───── Data provided

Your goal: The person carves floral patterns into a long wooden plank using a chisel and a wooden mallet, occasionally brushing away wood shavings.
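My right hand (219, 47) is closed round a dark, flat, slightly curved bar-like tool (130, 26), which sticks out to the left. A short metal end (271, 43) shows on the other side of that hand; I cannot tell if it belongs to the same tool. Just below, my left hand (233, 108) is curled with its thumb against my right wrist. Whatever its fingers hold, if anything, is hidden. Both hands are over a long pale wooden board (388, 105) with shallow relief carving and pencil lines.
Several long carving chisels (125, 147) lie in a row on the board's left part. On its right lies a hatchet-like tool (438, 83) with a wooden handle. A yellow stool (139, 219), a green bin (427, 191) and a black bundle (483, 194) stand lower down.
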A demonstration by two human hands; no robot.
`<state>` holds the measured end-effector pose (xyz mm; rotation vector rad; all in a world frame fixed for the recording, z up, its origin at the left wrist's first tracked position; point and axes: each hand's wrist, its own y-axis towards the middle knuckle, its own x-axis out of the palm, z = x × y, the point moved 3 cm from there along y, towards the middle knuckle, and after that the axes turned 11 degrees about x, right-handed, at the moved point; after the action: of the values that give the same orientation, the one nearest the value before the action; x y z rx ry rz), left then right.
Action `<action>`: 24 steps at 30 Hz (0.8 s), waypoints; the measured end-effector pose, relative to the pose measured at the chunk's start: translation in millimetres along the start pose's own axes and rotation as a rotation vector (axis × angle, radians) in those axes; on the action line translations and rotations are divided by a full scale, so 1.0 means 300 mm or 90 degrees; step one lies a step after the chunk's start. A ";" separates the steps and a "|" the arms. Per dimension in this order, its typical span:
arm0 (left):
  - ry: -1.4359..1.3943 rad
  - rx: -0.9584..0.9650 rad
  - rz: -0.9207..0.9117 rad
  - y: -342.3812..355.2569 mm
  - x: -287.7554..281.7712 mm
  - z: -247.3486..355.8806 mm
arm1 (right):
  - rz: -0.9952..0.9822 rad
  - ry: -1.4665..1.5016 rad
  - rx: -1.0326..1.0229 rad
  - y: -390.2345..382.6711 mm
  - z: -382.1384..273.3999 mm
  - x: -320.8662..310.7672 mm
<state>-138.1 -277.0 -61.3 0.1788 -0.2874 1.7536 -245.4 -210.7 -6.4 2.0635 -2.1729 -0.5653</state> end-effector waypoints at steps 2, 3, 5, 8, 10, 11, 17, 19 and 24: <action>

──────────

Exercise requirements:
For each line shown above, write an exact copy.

Task result:
Your goal: The person carves floral patterns into a long wooden plank using a chisel and a wooden mallet, occasionally brushing away wood shavings.
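My right hand (219, 47) is closed round a dark, flat, slightly curved bar-like tool (130, 26), which sticks out to the left. A short metal end (271, 43) shows on the other side of that hand; I cannot tell if it belongs to the same tool. Just below, my left hand (233, 108) is curled with its thumb against my right wrist. Whatever its fingers hold, if anything, is hidden. Both hands are over a long pale wooden board (388, 105) with shallow relief carving and pencil lines.
Several long carving chisels (125, 147) lie in a row on the board's left part. On its right lies a hatchet-like tool (438, 83) with a wooden handle. A yellow stool (139, 219), a green bin (427, 191) and a black bundle (483, 194) stand lower down.
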A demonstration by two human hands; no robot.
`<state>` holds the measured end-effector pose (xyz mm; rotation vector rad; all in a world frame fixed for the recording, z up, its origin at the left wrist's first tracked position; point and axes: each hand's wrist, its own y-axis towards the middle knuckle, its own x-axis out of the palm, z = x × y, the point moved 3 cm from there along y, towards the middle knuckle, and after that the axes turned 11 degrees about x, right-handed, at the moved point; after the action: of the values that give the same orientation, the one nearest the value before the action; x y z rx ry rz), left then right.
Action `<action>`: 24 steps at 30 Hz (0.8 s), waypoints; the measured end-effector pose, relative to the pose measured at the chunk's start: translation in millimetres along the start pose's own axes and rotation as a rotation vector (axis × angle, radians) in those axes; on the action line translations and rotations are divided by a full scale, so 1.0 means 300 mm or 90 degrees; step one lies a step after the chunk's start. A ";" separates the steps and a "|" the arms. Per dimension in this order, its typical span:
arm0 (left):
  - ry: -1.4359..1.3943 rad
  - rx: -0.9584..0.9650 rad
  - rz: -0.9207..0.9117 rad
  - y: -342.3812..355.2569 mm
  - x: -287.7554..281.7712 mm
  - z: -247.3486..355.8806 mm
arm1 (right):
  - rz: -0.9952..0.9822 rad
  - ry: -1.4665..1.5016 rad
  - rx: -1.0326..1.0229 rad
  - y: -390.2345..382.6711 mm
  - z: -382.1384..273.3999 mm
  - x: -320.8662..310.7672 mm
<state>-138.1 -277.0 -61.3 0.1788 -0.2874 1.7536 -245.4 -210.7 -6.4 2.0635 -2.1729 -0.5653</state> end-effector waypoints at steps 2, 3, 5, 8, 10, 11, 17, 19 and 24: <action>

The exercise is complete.